§ TASK GOAL:
Which of the lines in the listing that follows hold "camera"? Pull each one out.

§ DATA:
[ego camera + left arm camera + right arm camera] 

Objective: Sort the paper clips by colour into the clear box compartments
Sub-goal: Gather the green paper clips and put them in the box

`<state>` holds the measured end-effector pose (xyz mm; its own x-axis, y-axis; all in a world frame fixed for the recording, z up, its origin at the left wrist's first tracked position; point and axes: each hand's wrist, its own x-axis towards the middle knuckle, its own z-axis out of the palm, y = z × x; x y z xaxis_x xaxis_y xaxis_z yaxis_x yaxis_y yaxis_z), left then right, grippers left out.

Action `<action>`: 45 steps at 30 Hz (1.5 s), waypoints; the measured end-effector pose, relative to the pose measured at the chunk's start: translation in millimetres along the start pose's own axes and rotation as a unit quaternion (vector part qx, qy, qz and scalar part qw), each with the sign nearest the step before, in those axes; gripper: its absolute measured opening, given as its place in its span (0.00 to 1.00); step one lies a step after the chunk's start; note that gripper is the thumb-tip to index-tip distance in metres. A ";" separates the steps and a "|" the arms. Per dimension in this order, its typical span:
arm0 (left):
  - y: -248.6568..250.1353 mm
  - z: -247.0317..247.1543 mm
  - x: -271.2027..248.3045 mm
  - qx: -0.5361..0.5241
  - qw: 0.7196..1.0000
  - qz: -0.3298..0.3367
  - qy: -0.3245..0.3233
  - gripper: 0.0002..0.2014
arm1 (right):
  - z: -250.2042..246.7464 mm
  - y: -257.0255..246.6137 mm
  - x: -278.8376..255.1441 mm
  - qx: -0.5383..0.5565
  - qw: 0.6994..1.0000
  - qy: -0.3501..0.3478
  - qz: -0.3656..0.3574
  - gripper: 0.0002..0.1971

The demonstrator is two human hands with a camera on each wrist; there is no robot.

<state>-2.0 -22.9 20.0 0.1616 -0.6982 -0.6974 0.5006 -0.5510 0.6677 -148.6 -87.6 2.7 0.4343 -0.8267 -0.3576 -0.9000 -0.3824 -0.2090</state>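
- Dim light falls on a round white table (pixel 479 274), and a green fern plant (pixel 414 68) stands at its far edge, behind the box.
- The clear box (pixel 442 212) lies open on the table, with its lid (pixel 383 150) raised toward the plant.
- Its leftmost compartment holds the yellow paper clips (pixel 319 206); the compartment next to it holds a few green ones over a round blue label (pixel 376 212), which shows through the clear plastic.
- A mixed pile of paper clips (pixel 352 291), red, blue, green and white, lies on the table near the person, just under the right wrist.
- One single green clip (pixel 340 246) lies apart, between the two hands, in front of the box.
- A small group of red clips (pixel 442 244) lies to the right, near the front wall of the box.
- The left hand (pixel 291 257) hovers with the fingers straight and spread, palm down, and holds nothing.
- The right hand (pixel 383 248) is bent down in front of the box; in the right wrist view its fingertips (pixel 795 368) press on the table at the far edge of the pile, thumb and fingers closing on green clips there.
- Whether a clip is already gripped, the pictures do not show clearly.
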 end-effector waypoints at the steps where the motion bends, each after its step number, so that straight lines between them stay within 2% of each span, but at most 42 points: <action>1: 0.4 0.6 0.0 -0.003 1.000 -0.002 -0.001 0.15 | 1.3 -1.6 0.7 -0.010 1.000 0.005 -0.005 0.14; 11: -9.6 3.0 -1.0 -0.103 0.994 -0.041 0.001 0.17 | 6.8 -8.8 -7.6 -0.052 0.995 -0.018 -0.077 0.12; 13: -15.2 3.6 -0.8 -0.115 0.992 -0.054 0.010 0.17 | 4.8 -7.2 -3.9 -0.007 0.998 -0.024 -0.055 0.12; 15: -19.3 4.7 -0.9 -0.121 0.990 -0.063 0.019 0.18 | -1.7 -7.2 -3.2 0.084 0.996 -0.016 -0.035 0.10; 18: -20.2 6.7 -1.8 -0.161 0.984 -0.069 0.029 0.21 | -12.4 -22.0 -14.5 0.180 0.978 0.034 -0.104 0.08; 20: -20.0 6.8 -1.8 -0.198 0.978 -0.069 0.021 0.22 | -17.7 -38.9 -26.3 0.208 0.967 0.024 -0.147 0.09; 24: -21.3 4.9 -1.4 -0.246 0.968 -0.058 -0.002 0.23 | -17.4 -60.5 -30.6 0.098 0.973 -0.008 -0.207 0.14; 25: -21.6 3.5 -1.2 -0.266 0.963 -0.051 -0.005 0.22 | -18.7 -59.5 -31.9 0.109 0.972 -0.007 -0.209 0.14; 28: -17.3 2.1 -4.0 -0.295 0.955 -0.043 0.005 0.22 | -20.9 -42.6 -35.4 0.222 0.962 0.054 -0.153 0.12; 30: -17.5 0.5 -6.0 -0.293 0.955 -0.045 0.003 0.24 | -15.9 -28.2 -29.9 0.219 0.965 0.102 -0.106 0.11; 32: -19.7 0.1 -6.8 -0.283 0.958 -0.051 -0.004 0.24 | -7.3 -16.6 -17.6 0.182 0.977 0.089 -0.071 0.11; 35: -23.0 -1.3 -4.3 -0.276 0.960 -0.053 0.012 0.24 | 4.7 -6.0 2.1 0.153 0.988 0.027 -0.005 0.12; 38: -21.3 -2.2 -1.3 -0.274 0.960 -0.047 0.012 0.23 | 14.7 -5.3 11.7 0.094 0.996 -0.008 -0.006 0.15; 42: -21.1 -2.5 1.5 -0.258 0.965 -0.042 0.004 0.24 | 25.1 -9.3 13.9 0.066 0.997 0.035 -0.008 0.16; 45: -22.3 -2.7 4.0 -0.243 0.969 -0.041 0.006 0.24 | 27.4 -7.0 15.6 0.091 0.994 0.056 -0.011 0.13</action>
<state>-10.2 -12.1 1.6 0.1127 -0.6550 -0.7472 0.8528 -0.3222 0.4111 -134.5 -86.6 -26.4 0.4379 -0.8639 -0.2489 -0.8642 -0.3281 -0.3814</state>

§ WRITTEN REPLY:
[ego camera + left arm camera + right arm camera] 
The demonstrator is two human hands with a camera on each wrist; there is no robot.

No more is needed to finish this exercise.